Researchers have long puzzled over Sibert and O'Neill's reference to a bullet fragment "at the rear of the skull" in their 11/26/63 report on the autopsy (p. 4). They said it was the "next largest fragment" and that it appeared to be "at the rear of the skull at the juncture of the skull bone." The 6.3 x 2.5 mm fragment is close to the lamda, and the lamda is the meeting point of the lambdoid suture and sagittal suture at the top of the occiput; it can certainly be described as the juncture of the skull bone in the back of the head.
However, the autopsy report says that the second-largest fragment was 3 x 1 mm, and that fragment was nowhere near the back of the head but was very close to the right orbit, as we can see on the skull x-rays.
Some researchers, myself included, rightly suspect that Sibert and O'Neill's brief entry about a rear-head fragment was based on the autopsy doctors talking about the 6.3 x 2.5 mm fragment, and that the autopsy doctors chose to suppress the fragment's existence because of the severe problems it posed for their scenario of the shooting.
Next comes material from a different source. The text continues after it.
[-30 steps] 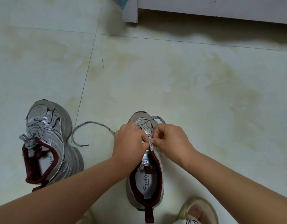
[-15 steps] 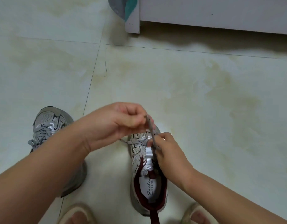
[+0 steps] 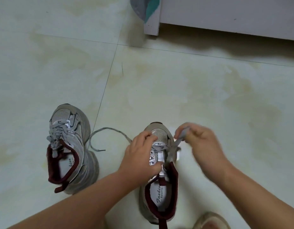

Being at/near the rear "juncture of the skull bone," the fragment was far too high to be associated with the EOP entry site, and there was no other entry wound that could account for its presence at/near the lamda.
So, they opted to suppress its existence. As they did with the high fragment trail, they did not mention the back-of-head fragment in the autopsy report; however, they did not realize that Sibert and O'Neill mentioned the fragment in their 11/26/23 report. This could be one of the reasons that Sibert and O'Neill's report was not included in the WC volumes and was suppressed for years.
The 6.3 x 2.5 mm fragment could be described as the second-largest fragment on the x-rays, second only to the 7 x 2 mm fragment near the right orbit. Indeed, without the benefit of high magnification, the 6.3 x 2.5 mm fragment may have appeared to the autopsy doctors to be somewhat smaller, especially given its appearance on the lateral skull x-rays.